- _DATA RECORDS_:

____

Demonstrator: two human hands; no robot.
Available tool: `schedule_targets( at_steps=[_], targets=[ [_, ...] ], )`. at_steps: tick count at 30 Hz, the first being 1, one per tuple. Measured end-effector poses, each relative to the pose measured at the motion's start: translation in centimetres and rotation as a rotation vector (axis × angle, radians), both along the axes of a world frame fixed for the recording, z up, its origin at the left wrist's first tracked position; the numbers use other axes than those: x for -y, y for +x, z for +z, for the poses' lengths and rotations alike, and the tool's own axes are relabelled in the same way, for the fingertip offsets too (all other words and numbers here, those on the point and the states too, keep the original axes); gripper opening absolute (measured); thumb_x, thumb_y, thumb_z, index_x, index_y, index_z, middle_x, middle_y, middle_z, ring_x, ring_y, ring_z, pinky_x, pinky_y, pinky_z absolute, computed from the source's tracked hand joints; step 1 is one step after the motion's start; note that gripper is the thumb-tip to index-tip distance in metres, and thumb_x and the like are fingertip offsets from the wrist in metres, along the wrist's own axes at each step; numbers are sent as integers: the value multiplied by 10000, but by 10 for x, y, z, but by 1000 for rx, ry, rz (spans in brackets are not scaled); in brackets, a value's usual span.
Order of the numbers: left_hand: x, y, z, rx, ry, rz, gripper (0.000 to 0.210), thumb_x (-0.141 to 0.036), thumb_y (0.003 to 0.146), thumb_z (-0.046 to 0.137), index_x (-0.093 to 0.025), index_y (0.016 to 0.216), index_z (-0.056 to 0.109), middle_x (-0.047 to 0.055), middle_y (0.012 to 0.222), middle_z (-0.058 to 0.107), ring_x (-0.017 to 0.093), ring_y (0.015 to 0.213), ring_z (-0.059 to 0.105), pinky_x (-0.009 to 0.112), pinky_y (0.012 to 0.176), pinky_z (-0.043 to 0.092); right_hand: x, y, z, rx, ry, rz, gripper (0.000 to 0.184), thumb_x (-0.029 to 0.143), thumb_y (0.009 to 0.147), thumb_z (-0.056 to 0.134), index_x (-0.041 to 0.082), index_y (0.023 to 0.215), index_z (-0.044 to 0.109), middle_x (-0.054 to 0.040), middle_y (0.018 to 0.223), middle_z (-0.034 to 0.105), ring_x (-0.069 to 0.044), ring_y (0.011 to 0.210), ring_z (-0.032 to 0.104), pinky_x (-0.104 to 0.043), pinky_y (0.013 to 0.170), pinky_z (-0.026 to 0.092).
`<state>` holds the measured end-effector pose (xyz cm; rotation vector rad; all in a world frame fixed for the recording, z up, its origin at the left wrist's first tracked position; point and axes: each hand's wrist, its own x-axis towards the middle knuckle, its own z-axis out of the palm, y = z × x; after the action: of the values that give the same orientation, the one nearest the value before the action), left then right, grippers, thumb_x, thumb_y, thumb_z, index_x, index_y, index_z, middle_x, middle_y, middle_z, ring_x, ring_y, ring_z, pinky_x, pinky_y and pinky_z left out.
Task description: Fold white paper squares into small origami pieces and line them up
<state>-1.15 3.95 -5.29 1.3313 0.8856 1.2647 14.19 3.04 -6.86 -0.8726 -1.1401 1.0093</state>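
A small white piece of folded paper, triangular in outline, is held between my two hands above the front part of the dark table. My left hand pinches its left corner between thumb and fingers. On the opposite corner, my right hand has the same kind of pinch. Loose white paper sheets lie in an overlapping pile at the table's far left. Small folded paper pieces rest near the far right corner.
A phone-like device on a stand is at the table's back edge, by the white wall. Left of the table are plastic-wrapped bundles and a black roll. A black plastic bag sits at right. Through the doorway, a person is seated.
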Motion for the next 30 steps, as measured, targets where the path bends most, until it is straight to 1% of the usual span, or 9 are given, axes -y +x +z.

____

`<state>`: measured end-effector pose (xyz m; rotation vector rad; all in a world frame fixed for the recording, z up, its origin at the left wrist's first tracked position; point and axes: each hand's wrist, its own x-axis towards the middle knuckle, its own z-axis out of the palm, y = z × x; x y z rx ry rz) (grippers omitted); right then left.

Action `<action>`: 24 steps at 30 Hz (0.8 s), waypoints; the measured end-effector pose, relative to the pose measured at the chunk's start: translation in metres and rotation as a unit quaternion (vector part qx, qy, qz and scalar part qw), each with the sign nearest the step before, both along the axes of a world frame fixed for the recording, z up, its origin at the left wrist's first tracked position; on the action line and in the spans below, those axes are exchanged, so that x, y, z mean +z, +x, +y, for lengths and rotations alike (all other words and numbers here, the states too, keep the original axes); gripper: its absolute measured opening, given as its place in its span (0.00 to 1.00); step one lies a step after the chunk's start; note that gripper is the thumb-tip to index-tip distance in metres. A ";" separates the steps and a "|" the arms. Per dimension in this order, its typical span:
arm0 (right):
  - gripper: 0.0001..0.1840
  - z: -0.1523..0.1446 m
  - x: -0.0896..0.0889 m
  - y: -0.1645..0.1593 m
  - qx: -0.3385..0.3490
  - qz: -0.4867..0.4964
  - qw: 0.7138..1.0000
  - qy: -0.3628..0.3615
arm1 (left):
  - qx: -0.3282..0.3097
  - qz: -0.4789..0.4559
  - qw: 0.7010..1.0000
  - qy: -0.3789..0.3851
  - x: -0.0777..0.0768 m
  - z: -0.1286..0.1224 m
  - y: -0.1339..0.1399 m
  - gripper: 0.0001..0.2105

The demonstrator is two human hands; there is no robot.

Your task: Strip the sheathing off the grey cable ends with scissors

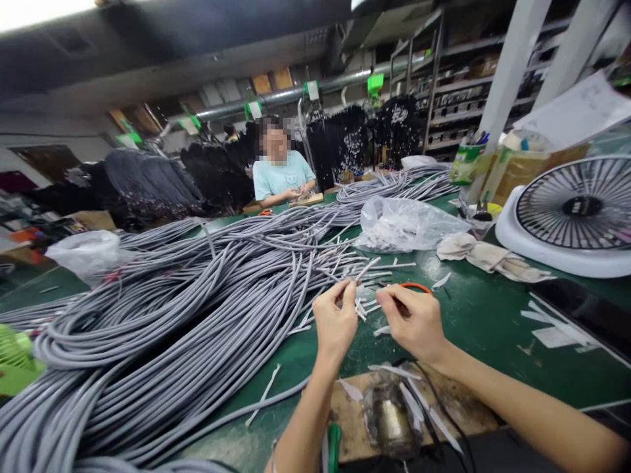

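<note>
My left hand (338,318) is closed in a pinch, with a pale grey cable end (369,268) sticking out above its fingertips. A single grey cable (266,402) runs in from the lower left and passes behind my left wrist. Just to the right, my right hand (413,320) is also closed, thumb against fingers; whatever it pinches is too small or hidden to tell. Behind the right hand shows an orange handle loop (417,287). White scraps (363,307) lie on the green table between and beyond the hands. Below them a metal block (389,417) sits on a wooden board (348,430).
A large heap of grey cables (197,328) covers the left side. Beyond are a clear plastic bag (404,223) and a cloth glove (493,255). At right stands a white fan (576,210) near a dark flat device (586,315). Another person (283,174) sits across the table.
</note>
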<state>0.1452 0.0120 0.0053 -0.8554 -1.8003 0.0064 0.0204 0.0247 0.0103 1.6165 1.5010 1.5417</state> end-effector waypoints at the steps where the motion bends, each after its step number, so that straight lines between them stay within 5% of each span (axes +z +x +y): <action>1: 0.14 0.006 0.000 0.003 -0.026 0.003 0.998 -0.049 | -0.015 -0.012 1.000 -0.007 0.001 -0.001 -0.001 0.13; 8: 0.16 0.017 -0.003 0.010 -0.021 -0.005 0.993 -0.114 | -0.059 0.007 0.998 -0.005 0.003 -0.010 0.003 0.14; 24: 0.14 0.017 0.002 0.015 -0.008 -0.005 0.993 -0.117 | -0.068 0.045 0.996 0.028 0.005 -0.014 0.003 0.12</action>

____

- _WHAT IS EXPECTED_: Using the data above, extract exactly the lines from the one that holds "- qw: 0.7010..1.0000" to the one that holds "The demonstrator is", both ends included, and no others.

- _TASK RESPONSE_:
  - qw: 0.7010..1.0000
  - qy: -0.3789..0.3851
  - x: -0.0777..0.0768 m
  - z: -0.1286..0.1224 m
  - y: -0.1339..0.1399 m
  - gripper: 0.0001..0.2105

The demonstrator is two human hands; there is no robot.

The output shown is complete.